- Pour un particulier, la fiscalité est proche de l'assurance-vie : PFU de 30 % avant 8 ans, puis abattement annuel de 4 600 € (personne seule) ou 9 200 € (couple) et taux réduit à 7,5 % au-delà, pour les versements inférieurs à 150 000 €.
- Accessible aux personnes morales (contrairement à l'assurance-vie), le contrat est un outil de gestion de trésorerie : imposition annuelle « au fil de l'eau » basée sur 105 % du TME, sans les prélèvements sociaux de 17,2 % pour une société à l'IS.
- Une donation du contrat purge fiscalement les plus-values latentes ; le démembrement de propriété permet de transmettre la nue-propriété aux héritiers tout en conservant l'usufruit, sans droits de succession supplémentaires au décès de l'usufruitier.
Une enveloppe fiscale optimisée pour les particuliers
Pour un investisseur particulier, le contrat de capitalisation offre un cadre fiscal proche de celui de l'assurance-vie : tant qu'aucun rachat n'est effectué, les gains capitalisent en franchise d'impôt. Avant 8 ans, les gains sont soumis au Prélèvement Forfaitaire Unique de 30 % (12,8 % d'impôt sur le revenu + 17,2 % de prélèvements sociaux). Après 8 ans, un abattement annuel sur les gains s'applique — 4 600 € pour une personne seule, 9 200 € pour un couple — et le taux d'imposition au-delà de cet abattement est réduit à 7,5 % pour les versements inférieurs à 150 000 €.
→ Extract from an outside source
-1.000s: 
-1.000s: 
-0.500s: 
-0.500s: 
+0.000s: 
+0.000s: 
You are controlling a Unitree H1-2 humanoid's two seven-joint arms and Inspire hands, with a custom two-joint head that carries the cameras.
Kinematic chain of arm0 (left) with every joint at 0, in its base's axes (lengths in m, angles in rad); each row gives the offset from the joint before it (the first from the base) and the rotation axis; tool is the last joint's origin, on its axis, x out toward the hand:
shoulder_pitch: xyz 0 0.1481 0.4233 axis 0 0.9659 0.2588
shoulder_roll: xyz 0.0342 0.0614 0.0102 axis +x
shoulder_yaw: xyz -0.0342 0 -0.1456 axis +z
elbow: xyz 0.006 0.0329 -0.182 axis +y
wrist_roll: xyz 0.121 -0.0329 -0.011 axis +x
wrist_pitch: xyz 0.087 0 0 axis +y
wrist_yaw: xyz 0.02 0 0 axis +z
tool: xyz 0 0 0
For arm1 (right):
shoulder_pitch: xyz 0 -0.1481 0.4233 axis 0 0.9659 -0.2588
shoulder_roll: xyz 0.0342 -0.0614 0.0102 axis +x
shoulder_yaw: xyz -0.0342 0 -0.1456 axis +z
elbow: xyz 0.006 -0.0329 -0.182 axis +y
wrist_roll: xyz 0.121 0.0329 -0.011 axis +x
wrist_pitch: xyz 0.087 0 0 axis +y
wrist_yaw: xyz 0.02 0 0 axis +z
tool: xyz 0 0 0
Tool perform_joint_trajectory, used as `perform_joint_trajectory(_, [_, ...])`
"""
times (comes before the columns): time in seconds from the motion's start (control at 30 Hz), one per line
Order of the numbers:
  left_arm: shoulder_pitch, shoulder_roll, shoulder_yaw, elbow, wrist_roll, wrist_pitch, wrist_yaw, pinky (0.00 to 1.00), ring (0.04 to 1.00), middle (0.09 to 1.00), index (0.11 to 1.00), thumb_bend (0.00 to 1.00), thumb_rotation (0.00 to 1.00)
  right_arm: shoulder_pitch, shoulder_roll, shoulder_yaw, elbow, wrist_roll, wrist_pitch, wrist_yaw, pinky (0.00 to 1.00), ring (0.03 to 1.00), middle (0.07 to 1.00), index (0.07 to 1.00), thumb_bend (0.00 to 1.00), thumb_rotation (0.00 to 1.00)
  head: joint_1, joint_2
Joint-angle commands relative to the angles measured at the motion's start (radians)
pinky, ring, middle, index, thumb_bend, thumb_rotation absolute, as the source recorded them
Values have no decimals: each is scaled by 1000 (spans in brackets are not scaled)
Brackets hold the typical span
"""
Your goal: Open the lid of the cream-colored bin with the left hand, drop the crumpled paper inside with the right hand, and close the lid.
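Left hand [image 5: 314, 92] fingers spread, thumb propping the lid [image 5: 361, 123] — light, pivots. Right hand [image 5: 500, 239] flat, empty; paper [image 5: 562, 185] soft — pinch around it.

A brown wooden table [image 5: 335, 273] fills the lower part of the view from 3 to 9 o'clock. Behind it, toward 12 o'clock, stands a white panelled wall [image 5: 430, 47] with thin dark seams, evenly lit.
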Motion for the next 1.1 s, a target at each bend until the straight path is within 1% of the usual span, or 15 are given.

À titre d'exemple, un célibataire qui effectue un rachat de 10 000 € sur un contrat de plus de 8 ans, générant 2 857 € de plus-values, ne paie aucun impôt sur le revenu (montant inférieur à l'abattement de 4 600 €) : seuls les prélèvements sociaux de 17,2 % sur les gains, soit 491 €, restent dus. Concernant l'IFI, seuls les actifs immobiliers détenus dans le contrat (SCPI, OPCI) sont à déclarer — l'enveloppe elle-même n'est pas taxable.
Un outil de gestion de trésorerie pour les entreprises
Contrairement à l'assurance-vie, le contrat de capitalisation est accessible aux personnes morales (sociétés à l'IS, holdings patrimoniales, associations). Il devient alors un outil pour valoriser les excédents de trésorerie, avec une fiscalité différente : chaque année, même sans rachat, la société doit intégrer à son résultat un produit financier calculé forfaitairement (105 % du Taux Moyen des Emprunts d'État).
Cette imposition annuelle n'est qu'une avance : lors d'un rachat, l'impôt réellement dû sur la plus-value est calculé, et si les avances sont supérieures, l'excédent vient en déduction du résultat fiscal. L'avantage majeur pour une société à l'IS est de ne pas être soumise aux prélèvements sociaux de 17,2 %.
L'atout maître : la transmission de patrimoine
C'est ici que le contrat de capitalisation se distingue le plus de l'assurance-vie. Une donation du contrat de son vivant entraîne une purge fiscale totale des gains accumulés : le donateur n'est pas imposé, et le donataire reçoit le contrat avec un nouveau prix d'acquisition, n'étant imposable que sur les gains futurs.
Le démembrement de propriété permet de donner la nue-propriété (le capital) aux héritiers tout en conservant l'usufruit (le droit d'effectuer des rachats pour percevoir des revenus) : au décès de l'usufruitier, le nu-propriétaire récupère la pleine propriété du contrat sans droit de succession supplémentaire. En cas de transmission par succession classique, le contrat intègre l'actif successoral et est soumis aux droits de succession, mais les héritiers conservent l'antériorité fiscale du contrat et profitent, comme lors d'une donation, d'une purge des plus-values latentes.
Les taux, abattements et seuils cités s'appliquent à la date de rédaction ; la pertinence de ces mécanismes dépend de la situation patrimoniale et fiscale individuelle de chaque investisseur ou entreprise.